Lift out, unaltered, the lines of the material below between the line holding "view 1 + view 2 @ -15" and the line holding "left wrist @", counting both.

=== SUPPLIED ENTRIES ===

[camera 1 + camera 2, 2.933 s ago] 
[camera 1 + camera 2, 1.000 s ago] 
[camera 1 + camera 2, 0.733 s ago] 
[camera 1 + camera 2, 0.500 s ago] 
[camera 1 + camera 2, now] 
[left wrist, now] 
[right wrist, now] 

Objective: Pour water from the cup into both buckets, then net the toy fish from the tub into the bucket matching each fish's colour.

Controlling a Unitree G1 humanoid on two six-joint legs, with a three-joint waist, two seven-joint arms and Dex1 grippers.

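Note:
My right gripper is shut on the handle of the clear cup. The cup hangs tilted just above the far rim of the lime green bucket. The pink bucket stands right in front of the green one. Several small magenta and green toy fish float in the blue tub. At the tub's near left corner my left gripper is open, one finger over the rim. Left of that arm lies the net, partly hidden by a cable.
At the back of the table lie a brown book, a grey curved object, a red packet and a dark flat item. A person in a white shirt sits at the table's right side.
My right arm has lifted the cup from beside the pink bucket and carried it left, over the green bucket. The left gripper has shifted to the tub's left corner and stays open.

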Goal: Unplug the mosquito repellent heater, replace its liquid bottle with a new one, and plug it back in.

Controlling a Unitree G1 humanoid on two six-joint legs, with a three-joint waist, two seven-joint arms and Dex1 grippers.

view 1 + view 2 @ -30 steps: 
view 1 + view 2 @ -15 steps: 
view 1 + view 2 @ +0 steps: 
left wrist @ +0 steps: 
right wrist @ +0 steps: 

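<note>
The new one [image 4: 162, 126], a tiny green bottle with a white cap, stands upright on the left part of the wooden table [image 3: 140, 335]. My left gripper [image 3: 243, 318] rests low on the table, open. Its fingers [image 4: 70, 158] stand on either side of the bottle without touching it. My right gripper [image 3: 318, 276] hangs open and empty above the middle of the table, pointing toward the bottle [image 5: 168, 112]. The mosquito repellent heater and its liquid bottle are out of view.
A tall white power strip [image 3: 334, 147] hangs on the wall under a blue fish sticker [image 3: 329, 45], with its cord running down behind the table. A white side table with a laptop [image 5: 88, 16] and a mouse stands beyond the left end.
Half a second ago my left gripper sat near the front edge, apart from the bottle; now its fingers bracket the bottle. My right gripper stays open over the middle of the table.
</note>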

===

- **RESPONSE TO THIS EXERCISE**:
view 1 + view 2 @ -15 steps: 
view 1 + view 2 @ +0 steps: 
left wrist @ +0 steps: 

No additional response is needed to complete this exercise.